Wynnefield Capital Files Definitive Proxy Statement For Omega Protein Annual Meeting
Will Solicit Proxies to Elect Superior Director Nominee, Michael Christodolou
June 7 Established as Record Date, Annual Meeting Scheduled for June 28
NEW YORK, May 31, 2016 /PRNewswire/ -- Wynnefield Capital and its affiliates (collectively, "Wynnefield"), longstanding stockholders of Omega Protein Corporation (NYSE: OME) ("Omega" or the "Company") with a 7.9% ownership interest, announced the filing of definitive proxy materials with the Securities and Exchange Commission ("SEC") to elect Michael N. Christodolou and David H. Clarke to the Company's Board. The Company's annual meeting is scheduled for June 28, 2016.
Mr. Christodolou, an accomplished executive with a wealth of experience relevant to Omega's business and its challenges, will stand for election to the Board seat currently occupied by Gary Ermers, who Wynnefield believes has neither the experience nor the demonstrated ability to serve the best interests of the Company.
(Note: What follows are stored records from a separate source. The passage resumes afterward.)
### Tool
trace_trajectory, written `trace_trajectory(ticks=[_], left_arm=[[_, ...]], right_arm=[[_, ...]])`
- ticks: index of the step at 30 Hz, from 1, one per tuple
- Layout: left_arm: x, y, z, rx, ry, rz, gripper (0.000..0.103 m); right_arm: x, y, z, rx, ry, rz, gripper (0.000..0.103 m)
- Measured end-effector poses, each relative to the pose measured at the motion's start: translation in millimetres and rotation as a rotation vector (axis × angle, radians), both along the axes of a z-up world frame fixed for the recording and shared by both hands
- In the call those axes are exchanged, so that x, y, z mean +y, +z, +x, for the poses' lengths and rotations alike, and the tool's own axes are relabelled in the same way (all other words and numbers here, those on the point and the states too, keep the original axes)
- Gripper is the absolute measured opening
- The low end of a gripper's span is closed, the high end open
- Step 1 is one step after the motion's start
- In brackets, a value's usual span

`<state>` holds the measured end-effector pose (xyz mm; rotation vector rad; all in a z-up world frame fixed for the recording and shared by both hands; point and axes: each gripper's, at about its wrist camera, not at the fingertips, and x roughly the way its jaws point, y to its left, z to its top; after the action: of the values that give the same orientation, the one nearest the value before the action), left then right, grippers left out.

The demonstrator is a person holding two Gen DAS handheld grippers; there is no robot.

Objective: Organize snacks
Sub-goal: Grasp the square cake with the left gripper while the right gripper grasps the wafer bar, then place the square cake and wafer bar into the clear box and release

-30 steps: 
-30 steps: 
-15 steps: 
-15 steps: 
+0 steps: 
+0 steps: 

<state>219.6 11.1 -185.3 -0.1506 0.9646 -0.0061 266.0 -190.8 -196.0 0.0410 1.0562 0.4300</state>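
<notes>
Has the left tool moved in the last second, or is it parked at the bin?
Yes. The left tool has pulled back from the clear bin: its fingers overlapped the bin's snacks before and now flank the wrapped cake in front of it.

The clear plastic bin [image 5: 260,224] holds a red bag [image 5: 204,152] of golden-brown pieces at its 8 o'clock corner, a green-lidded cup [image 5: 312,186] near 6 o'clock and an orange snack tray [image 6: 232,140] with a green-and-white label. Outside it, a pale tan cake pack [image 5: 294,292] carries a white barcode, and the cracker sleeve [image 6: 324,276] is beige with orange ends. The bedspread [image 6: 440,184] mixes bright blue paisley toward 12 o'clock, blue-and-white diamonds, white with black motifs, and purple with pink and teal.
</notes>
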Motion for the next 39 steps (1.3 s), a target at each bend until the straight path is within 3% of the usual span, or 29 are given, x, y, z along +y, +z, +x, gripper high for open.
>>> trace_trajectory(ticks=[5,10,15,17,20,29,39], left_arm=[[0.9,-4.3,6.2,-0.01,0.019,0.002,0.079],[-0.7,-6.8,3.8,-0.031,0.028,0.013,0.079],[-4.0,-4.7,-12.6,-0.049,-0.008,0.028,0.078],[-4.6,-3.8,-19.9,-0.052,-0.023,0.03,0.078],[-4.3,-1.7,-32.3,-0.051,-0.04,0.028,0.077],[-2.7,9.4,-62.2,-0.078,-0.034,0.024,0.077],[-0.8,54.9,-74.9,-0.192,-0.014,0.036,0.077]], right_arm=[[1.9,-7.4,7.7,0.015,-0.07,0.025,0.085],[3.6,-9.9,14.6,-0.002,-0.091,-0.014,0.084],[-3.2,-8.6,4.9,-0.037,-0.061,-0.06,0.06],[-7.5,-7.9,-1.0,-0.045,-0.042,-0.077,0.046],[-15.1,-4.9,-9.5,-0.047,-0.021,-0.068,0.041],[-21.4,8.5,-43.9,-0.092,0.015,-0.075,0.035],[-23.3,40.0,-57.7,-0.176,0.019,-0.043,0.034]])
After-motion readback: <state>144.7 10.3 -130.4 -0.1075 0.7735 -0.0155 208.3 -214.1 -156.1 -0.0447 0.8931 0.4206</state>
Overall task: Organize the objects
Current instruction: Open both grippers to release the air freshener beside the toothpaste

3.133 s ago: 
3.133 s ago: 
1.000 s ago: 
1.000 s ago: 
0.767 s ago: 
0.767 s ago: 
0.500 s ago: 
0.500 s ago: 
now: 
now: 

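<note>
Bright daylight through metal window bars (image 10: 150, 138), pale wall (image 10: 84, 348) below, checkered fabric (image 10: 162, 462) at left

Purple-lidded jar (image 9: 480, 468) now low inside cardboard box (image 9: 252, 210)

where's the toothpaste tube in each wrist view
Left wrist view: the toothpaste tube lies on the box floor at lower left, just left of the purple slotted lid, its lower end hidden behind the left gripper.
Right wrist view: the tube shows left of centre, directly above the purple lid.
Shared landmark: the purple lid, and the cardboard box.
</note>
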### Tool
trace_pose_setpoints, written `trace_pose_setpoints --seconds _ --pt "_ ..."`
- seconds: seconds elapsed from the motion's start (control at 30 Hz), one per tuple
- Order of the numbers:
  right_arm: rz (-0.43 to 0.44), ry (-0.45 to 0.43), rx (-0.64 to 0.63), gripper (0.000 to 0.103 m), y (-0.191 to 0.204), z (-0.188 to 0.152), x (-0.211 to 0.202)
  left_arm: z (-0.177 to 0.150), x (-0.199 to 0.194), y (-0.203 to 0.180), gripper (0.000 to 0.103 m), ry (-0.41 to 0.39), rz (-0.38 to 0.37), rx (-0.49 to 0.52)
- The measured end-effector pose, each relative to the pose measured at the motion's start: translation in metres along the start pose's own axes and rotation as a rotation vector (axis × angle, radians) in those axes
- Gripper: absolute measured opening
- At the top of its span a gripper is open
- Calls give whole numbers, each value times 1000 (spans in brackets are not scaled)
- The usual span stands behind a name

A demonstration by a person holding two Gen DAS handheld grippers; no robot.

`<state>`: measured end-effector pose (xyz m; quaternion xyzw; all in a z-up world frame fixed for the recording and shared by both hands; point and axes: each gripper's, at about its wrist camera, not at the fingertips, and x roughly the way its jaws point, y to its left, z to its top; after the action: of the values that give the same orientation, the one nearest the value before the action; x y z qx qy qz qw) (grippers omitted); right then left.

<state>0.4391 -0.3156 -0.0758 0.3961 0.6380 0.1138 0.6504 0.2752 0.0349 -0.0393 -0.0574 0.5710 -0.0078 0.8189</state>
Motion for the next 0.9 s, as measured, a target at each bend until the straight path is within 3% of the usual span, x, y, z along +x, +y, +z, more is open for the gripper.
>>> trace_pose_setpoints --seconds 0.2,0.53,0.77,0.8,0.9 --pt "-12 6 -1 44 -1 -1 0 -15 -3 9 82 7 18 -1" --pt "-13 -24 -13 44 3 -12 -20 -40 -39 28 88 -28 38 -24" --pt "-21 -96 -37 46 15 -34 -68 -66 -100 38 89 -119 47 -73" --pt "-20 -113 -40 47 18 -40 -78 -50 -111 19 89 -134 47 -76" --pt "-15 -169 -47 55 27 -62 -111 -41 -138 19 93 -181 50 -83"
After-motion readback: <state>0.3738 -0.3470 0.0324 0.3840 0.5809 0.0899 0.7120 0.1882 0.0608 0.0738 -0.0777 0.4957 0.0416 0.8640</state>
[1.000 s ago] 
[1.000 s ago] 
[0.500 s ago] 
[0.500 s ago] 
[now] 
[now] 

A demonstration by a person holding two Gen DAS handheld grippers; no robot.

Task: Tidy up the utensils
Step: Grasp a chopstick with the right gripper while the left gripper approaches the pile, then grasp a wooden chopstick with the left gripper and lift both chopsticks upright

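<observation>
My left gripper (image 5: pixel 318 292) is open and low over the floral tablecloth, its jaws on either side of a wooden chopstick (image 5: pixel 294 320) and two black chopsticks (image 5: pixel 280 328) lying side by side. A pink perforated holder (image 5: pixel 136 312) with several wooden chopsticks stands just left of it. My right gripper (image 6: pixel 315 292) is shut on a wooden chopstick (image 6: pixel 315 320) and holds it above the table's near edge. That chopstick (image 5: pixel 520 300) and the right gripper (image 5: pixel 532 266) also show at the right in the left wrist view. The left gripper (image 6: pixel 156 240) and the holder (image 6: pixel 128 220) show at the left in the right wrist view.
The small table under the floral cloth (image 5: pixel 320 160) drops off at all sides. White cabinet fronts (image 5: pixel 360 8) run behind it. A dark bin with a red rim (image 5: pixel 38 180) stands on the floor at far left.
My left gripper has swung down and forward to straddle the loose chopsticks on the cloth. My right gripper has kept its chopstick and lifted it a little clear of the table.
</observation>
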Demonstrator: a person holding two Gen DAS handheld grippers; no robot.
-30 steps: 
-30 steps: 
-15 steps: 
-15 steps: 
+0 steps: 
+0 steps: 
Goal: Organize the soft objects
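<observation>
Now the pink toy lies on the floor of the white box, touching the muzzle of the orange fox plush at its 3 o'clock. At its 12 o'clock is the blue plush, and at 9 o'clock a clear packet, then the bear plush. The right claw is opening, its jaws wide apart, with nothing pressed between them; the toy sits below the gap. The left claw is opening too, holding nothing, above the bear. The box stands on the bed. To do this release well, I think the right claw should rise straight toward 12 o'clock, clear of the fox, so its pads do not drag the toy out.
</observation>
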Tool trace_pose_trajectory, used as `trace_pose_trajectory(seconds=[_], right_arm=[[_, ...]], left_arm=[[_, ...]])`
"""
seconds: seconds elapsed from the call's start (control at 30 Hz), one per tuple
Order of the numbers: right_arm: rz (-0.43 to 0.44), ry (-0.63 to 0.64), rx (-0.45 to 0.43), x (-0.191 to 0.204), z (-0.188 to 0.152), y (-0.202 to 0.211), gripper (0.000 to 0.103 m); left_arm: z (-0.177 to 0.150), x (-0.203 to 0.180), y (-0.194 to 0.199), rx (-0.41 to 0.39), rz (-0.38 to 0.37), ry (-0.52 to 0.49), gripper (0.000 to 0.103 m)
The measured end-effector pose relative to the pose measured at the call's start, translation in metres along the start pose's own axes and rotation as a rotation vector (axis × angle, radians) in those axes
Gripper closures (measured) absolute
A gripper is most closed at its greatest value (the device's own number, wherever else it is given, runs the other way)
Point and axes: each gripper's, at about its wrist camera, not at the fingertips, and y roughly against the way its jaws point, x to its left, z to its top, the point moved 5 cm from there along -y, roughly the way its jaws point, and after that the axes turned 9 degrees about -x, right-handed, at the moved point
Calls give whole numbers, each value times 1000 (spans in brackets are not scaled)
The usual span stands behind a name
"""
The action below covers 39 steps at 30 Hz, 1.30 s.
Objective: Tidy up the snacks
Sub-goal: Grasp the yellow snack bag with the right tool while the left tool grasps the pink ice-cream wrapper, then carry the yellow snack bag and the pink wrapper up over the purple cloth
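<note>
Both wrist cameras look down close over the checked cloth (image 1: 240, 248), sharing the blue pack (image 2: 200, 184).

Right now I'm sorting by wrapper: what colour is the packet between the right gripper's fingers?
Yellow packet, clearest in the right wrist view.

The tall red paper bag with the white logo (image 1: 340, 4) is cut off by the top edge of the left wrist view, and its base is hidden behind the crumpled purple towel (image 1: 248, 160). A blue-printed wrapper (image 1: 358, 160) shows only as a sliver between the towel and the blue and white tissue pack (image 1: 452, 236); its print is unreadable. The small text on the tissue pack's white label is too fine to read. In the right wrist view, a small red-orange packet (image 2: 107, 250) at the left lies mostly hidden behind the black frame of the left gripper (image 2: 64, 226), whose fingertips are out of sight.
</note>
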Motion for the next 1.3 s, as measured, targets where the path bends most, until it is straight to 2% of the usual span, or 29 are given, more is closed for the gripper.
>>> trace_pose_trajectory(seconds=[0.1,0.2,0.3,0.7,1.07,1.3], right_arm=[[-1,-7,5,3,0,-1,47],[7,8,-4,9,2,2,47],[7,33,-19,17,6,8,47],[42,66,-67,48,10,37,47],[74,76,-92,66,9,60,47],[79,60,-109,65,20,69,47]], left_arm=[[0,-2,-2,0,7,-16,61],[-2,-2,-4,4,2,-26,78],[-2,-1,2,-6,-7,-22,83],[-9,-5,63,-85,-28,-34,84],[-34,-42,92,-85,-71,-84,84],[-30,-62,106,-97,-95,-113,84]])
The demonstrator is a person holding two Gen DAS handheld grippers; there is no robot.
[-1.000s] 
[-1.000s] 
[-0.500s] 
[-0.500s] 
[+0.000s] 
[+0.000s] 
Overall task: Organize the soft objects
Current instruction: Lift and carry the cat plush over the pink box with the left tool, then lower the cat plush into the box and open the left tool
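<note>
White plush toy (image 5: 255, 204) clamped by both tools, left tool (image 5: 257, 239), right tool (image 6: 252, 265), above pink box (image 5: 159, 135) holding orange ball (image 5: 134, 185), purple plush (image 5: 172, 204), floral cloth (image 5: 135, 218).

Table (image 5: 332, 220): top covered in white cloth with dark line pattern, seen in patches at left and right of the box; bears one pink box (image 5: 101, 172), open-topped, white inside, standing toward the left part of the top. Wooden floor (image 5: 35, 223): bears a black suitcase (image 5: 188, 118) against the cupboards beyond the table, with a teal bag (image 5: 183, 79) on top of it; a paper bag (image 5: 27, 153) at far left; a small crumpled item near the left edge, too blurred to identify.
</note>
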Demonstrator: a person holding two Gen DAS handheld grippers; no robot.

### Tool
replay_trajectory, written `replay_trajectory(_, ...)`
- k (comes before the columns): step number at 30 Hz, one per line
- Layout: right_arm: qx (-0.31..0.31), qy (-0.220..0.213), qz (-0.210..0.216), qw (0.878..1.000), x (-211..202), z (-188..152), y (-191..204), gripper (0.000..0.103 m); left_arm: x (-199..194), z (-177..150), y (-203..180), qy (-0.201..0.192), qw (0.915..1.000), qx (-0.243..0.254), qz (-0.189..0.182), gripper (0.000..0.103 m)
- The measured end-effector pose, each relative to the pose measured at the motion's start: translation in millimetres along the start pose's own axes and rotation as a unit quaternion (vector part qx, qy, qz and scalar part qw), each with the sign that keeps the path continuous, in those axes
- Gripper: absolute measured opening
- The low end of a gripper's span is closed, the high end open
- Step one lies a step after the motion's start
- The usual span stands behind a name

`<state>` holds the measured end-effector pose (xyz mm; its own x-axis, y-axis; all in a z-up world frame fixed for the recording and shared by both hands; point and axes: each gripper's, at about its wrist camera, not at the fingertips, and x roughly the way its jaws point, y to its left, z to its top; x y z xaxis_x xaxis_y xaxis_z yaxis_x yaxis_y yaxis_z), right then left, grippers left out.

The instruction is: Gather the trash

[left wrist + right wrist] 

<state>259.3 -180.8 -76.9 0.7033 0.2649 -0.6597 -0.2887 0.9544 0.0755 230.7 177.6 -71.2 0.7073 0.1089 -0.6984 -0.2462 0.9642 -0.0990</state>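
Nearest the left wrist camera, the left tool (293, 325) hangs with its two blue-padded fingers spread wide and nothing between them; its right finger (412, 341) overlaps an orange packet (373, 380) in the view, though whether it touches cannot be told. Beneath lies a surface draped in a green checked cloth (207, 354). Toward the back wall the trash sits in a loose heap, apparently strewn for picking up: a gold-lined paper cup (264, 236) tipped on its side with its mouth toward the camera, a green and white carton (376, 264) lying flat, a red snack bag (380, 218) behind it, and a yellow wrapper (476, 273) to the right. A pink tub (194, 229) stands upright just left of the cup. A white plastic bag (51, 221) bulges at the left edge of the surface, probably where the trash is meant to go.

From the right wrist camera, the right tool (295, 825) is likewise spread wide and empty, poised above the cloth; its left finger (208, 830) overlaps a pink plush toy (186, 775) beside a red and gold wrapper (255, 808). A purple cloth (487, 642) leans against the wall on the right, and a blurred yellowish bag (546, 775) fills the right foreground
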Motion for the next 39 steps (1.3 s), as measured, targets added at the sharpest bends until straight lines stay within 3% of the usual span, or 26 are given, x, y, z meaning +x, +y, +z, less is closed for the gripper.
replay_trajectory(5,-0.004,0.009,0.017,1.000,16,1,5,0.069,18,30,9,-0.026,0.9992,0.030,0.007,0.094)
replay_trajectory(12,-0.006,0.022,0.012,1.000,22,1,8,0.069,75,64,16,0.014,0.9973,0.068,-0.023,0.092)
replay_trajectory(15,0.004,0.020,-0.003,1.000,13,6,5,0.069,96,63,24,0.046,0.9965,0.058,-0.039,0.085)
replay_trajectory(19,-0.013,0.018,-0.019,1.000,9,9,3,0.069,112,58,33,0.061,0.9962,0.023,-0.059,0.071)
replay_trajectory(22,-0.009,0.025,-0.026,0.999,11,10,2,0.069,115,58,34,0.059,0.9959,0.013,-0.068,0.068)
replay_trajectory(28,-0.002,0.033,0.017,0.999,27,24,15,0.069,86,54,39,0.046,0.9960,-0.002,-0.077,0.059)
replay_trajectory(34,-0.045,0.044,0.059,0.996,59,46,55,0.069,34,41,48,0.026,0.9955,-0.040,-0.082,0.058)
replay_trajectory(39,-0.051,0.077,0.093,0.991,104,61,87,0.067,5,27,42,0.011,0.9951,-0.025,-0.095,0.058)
Wynnefield will focus its solicitation on Mr. Christodolou, as David Clarke, a seasoned executive who has been involved in the menhaden harvesting industry his entire adult life, was included by the Company as a nominee on its slate of directors.
Despite Wynnefield's good faith attempts at settlement, Omega's Board and management team consistently delayed and later unilaterally terminated all discussions, which might have avoided a proxy contest that it has acknowledged will be expensive and distracting.
"Today, we have taken a very decisive step towards enhancing the quality of Omega's Board for the benefit of its stockholders," said Nelson Obus, President of Wynnefield. "Given our strong interest in preserving and enhancing stockholder value, and in reversing the Company's trajectory of capital loss, Wynnefield has been left with no option but to commence a solicitation to elect Mike Christodolou to the Company's Board. Wynnefield believes that the election of Mr. Christodolou, who has no prior relationship with Wynnefield, would bring independent and desperately needed insight on how to address the significant issues facing the Company, which Omega director Gary Ermers has been a part of creating.
"Omega's misallocation of $168 million in capital – over $7 a share – toward a misguided foray into the unfamiliar Human Nutrition business, as well as its Board entrenchment and shareholder-unfriendly corporate governance posture, call out for fresh and experienced voices on the Board. Unfortunately, Omega seems fearful of the independent perspective and business judgment that Mr. Christodolou would bring to the Board and now seek to diminish his value, just as they did with the highly profitable Animal Nutrition business.
"Simply put, we have nominated Mike Christodolou for the distinct purpose of replacing Omega director Gary Ermers. Mr. Ermers has never been elected by stockholders, has no prior public company board experience, and helped fuel the Company's disastrous foray into the Human Nutrition business. In fact, a mere three months after Mr. Ermers joined the Board, Omega acquired Bioriginal for more than $70 million, the Company's largest single expenditure in the Human Nutrition business. At the time, Omega lauded the acquisition with assurances that it would be accretive – nearly two years later investors are left waiting for these promises to be fulfilled. The numbers don't lie – over the last four calendar years (ending December 31, 2015), the Human Nutrition business has generated a $23.6 million loss from operations, compared to $235.4 million of operating income in the Animal Nutrition business, which we have implored the Board unsuccessfully to focus on.
"When Omega's stockholders look beyond Omega's rhetoric and compare the formidable qualifications of Mr. Christodolou to those of Mr. Ermers, we believe they will see that Mr. Ermers' business experience is focused on the hospital sector, which is completely irrelevant to Omega's nutrition business. We are also confident that Omega's stockholders will recognize the substantial agricultural industry-related experience, 18 years of service on public boards and extensive investment expertise that Mike Christodolou will bring to Omega, particularly when contrasted with the lack of industry and public board experience possessed by Gary Ermers."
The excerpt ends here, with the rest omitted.